| Required work |
Down to the last line, write out the entries below exactly and omit all pictures.

| Records for the exercise |
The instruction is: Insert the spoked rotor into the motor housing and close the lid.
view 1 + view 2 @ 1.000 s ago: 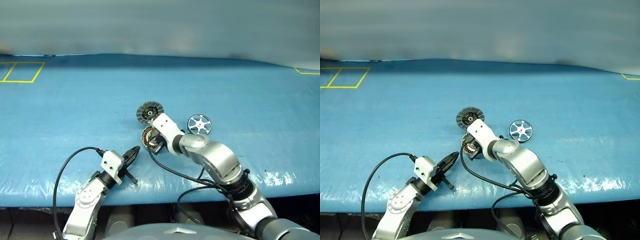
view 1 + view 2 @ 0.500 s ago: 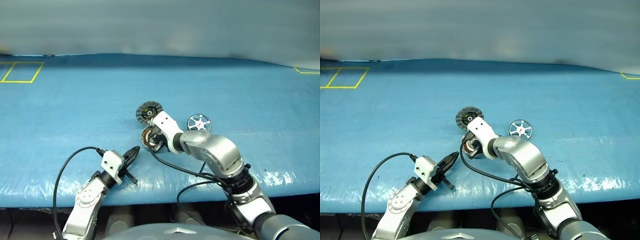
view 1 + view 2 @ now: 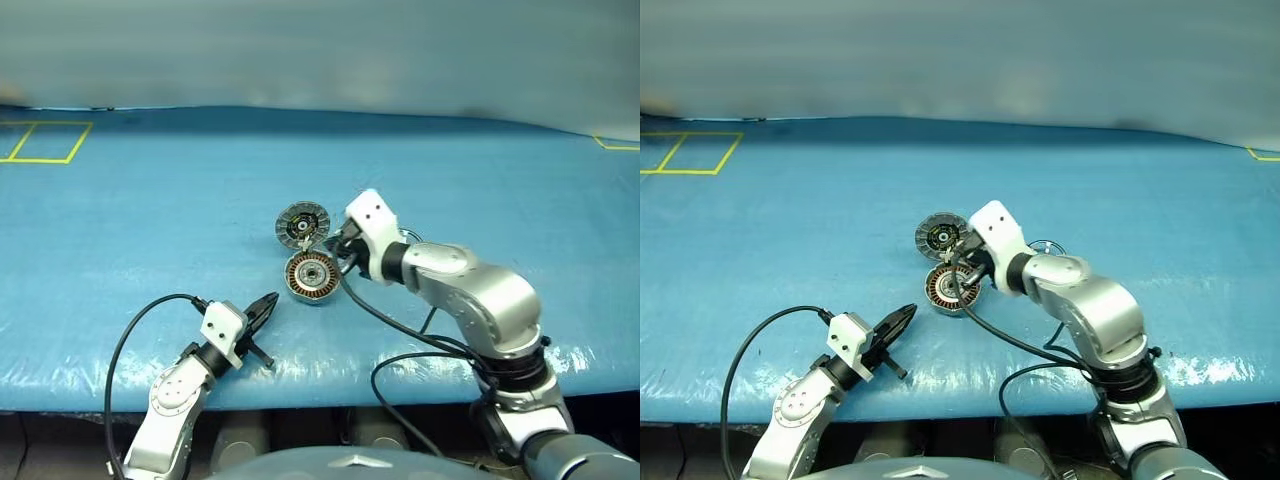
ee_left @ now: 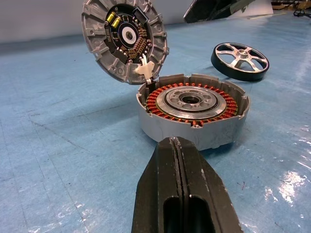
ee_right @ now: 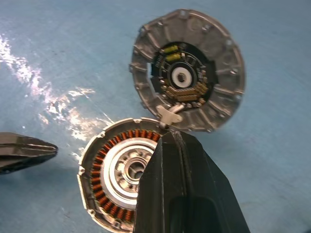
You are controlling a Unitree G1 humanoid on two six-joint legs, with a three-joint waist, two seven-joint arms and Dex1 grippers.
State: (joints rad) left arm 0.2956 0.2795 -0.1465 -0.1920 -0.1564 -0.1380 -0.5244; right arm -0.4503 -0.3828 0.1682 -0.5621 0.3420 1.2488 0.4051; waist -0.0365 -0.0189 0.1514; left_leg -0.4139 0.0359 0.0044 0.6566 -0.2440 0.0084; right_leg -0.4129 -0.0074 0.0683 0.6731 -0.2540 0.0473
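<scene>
The motor housing (image 3: 311,277) lies on the blue table with its copper windings facing up. The lid (image 3: 301,225) stands tilted open at the housing's far rim, its dark inner face showing. My right gripper (image 3: 333,243) hovers shut and empty just above the spot where lid and housing meet. The spoked rotor (image 4: 239,59) lies flat to the right of the housing, mostly hidden behind my right forearm in the eye views (image 3: 1045,245). Near the table's front edge, my left gripper (image 3: 270,303) is shut and empty, pointing at the housing from a short way off.
A blue sheet covers the table (image 3: 150,220). A yellow taped square (image 3: 45,142) marks the far left corner. Black cables (image 3: 140,320) trail from both wrists over the front edge.
My right gripper has risen and swung to the right, off the housing, so the windings now show. Its forearm now covers the rotor. The left arm has kept still.
</scene>
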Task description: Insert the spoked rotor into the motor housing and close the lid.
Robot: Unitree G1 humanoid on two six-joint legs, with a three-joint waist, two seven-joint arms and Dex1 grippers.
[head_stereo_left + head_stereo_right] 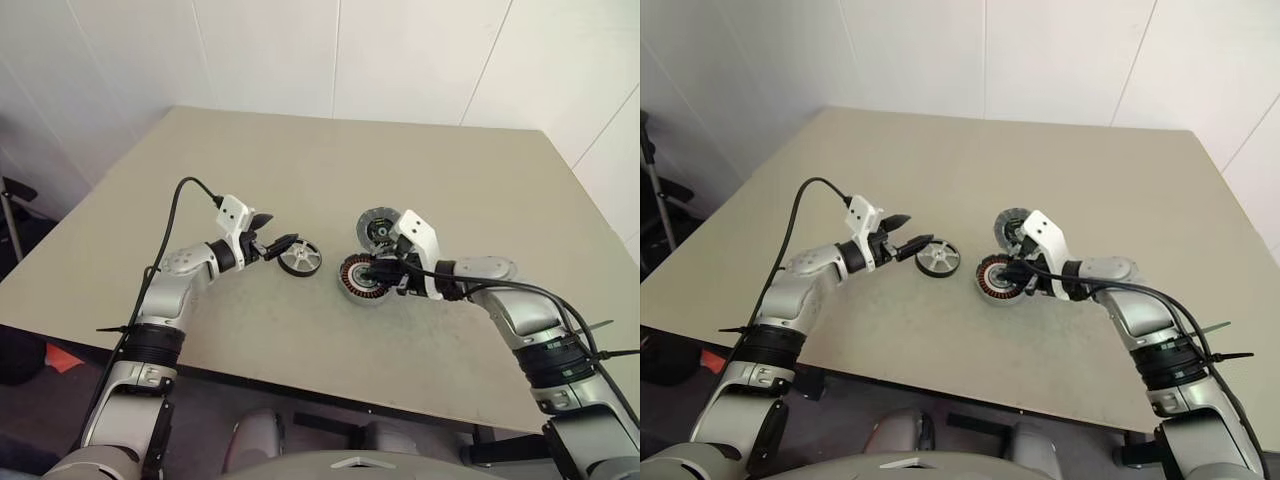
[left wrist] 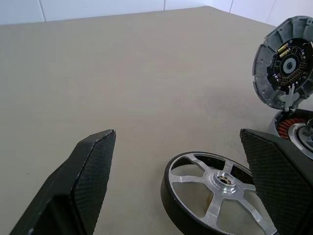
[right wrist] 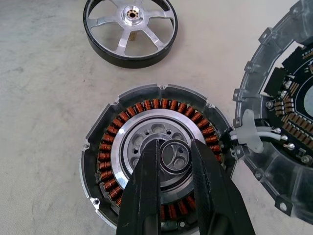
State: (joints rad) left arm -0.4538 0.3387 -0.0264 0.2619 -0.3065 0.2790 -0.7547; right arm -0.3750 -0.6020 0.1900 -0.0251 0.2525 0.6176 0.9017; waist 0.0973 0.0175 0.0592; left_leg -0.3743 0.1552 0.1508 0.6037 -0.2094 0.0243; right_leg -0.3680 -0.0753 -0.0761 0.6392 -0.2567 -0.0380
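The spoked rotor (image 1: 300,259) lies flat on the table (image 1: 300,160), just beside the wide-open left gripper (image 1: 283,244) and apart from the motor housing (image 3: 156,159). The housing is steadied by the right gripper (image 3: 173,169), narrowed over its centre ring — the lid (image 2: 285,68) stands open. The rotor's rim should be straddled squarely — then lifted level.

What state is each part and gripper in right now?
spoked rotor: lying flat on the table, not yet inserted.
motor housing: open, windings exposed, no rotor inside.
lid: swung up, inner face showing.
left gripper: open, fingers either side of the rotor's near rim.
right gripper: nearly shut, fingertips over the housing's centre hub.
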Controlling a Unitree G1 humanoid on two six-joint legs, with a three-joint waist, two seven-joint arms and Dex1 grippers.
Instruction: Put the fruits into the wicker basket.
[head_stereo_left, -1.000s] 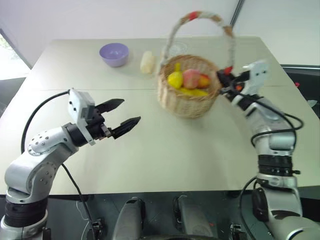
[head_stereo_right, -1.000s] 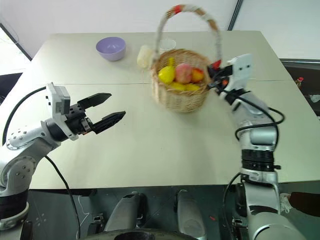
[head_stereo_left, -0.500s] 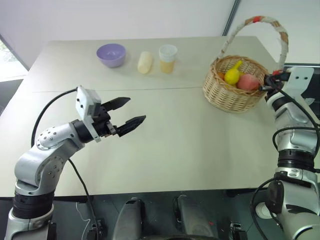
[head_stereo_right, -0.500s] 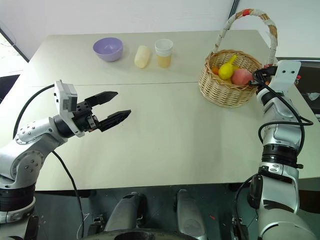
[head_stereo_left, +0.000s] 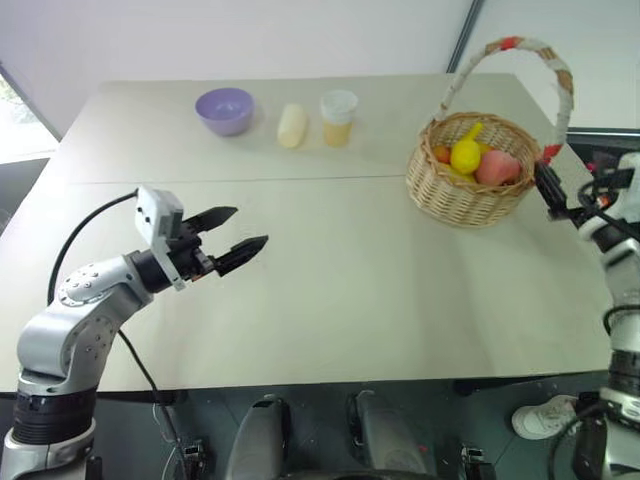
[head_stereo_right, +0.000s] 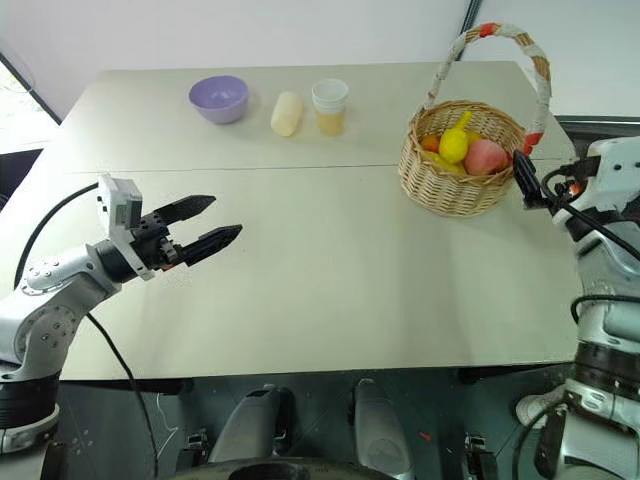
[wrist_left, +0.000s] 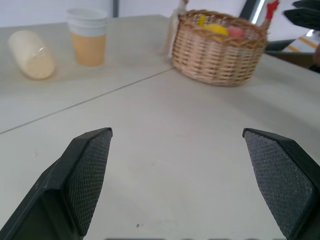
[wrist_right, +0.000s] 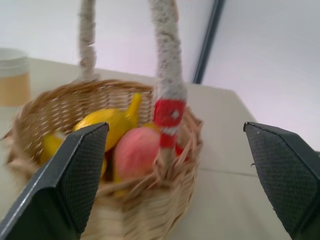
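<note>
The wicker basket (head_stereo_left: 468, 190) stands on the right side of the table, its tall handle (head_stereo_left: 512, 46) upright. Inside lie a yellow lemon (head_stereo_left: 465, 155), a pink peach (head_stereo_left: 497, 167) and a bit of a red-orange fruit (head_stereo_left: 441, 154). My right gripper (head_stereo_left: 560, 190) is open and empty just to the right of the basket, level with the red band at the handle's foot (wrist_right: 169, 114) and apart from it. My left gripper (head_stereo_left: 250, 226) hangs open and empty over the left middle of the table, far from the basket.
Along the far side of the table (head_stereo_left: 340, 290) stand a purple bowl (head_stereo_left: 225, 108), a pale cream oblong piece (head_stereo_left: 291, 125) and a cup of orange liquid (head_stereo_left: 338, 117). The table's right edge runs close behind the basket.
My right gripper dragged the basket from the middle of the table to the right, then opened, let go and drew back to the right. My left gripper sank a little to the left.
</note>
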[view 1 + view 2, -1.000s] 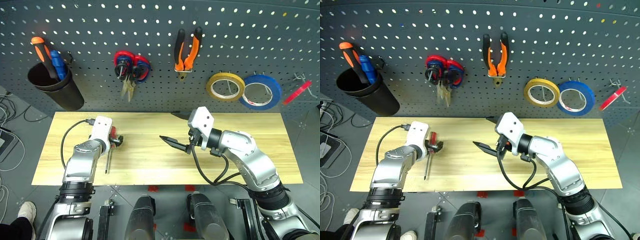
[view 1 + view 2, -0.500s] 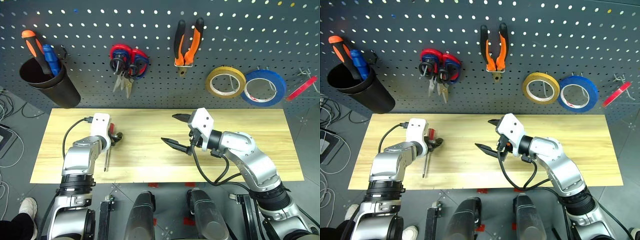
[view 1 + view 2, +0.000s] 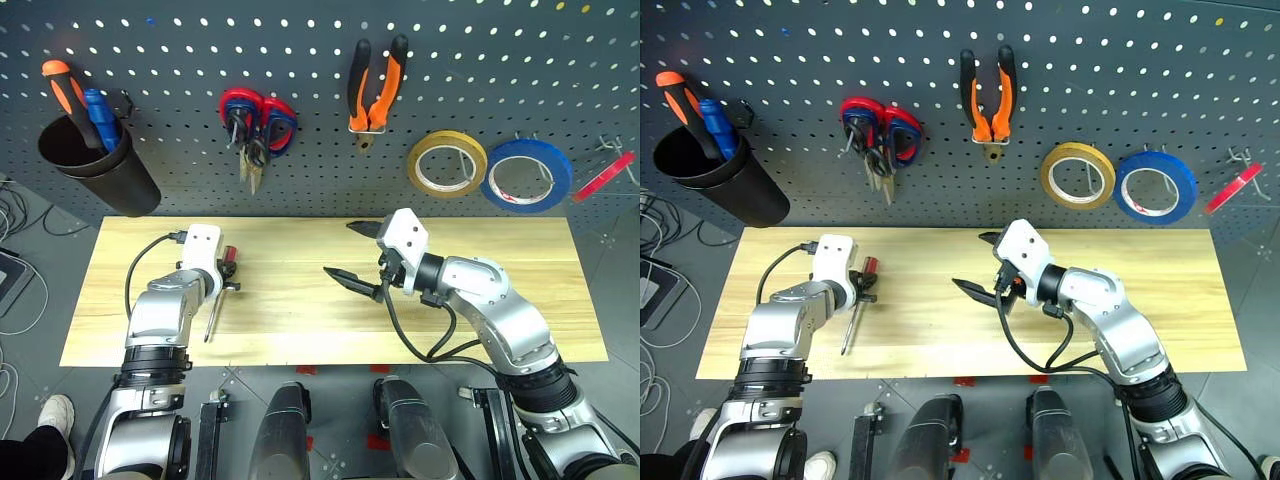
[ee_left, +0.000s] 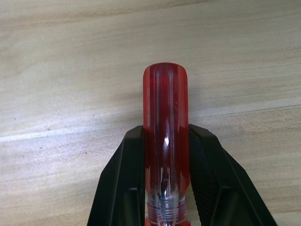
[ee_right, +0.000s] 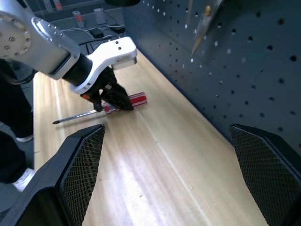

| Output for this task |
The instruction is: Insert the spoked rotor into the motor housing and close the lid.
view 1 + view 2 @ 1.000 s ago: 
view 1 + view 2 @ 0.500 s ago: 
view 1 + view 2 @ now: 
ee_left @ now: 
ee_right @ now: 
You are controlling a Unitree G1 humanoid on two six-joint legs, with a three-joint waist, two seven-joint arms and Dex1 grippers.
State: (joints rad) left arm 0.2956 0.2795 -0.1465 -0.1920 -0.1564 -0.1380 -0.5244; right arm -0.4503 -0.3828 0.1682 -0.5621 0.3420 1.2488 0.4051; waist -0.0365 -0.0189 0.1514; left_leg -0.4139 0.0359 0.0044 0.6566 -0.2440 0.0084; right_leg -0.4129 -0.0074 0.0683 0.6731 -0.2540 0.0473
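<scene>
The motor housing (image 3: 311,277) lies on the blue table with its copper windings facing up. The lid (image 3: 301,225) stands tilted open at the housing's far rim, its dark inner face showing. My right gripper (image 3: 333,243) hovers shut and empty just above the spot where lid and housing meet. The spoked rotor (image 4: 239,59) lies flat to the right of the housing, mostly hidden behind my right forearm in the eye views (image 3: 1045,245). Near the table's front edge, my left gripper (image 3: 270,303) is shut and empty, pointing at the housing from a short way off.
A blue sheet covers the table (image 3: 150,220). A yellow taped square (image 3: 45,142) marks the far left corner. Black cables (image 3: 140,320) trail from both wrists over the front edge.
My right gripper has risen and swung to the right, off the housing, so the windings now show. Its forearm now covers the rotor. The left arm has kept still.
</scene>
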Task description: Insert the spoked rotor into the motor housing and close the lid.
Robot: Unitree G1 humanoid on two six-joint legs, with a three-joint waist, two seven-joint arms and Dex1 grippers.
[head_stereo_left + head_stereo_right] 
[left wrist] 
[right wrist] 
State: (joints rad) left arm -0.4538 0.3387 -0.0264 0.2619 -0.3065 0.2790 -0.7547; right arm -0.3750 -0.6020 0.1900 -0.0251 0.2525 0.6176 0.9017; waist 0.0973 0.0175 0.0592; left_leg -0.3743 0.1552 0.1508 0.6037 -0.2094 0.0243; right_leg -0.3680 -0.0753 -0.0761 0.6392 -0.2567 -0.0380
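The spoked rotor (image 1: 300,259) lies flat on the table (image 1: 300,160), just beside the wide-open left gripper (image 1: 283,244) and apart from the motor housing (image 3: 156,159). The housing is steadied by the right gripper (image 3: 173,169), narrowed over its centre ring — the lid (image 2: 285,68) stands open. The rotor's rim should be straddled squarely — then lifted level.

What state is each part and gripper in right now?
spoked rotor: lying flat on the table, not yet inserted.
motor housing: open, windings exposed, no rotor inside.
lid: swung up, inner face showing.
left gripper: open, fingers either side of the rotor's near rim.
right gripper: nearly shut, fingertips over the housing's centre hub.
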Controlling a Unitree G1 humanoid on two six-joint legs, with a three-joint waist, two seven-joint arms and Dex1 grippers.
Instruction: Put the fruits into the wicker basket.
[head_stereo_left, -1.000s] 
[head_stereo_right, -1.000s] 
[head_stereo_left, -0.500s] 
[head_stereo_right, -0.500s] 
[head_stereo_left, +0.000s] 
[head_stereo_right, +0.000s] 
[wrist_left, +0.000s] 
[wrist_right, +0.000s] 
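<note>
The wicker basket (head_stereo_left: 468, 190) stands on the right side of the table, its tall handle (head_stereo_left: 512, 46) upright. Inside lie a yellow lemon (head_stereo_left: 465, 155), a pink peach (head_stereo_left: 497, 167) and a bit of a red-orange fruit (head_stereo_left: 441, 154). My right gripper (head_stereo_left: 560, 190) is open and empty just to the right of the basket, level with the red band at the handle's foot (wrist_right: 169, 114) and apart from it. My left gripper (head_stereo_left: 250, 226) hangs open and empty over the left middle of the table, far from the basket.
Along the far side of the table (head_stereo_left: 340, 290) stand a purple bowl (head_stereo_left: 225, 108), a pale cream oblong piece (head_stereo_left: 291, 125) and a cup of orange liquid (head_stereo_left: 338, 117). The table's right edge runs close behind the basket.
My right gripper dragged the basket from the middle of the table to the right, then opened, let go and drew back to the right. My left gripper sank a little to the left.
</note>
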[view 1 + view 2, -1.000s] 
[view 1 + view 2, -0.500s] 
[view 1 + view 2, +0.000s] 
[ee_left, +0.000s] 
[ee_right, +0.000s] 

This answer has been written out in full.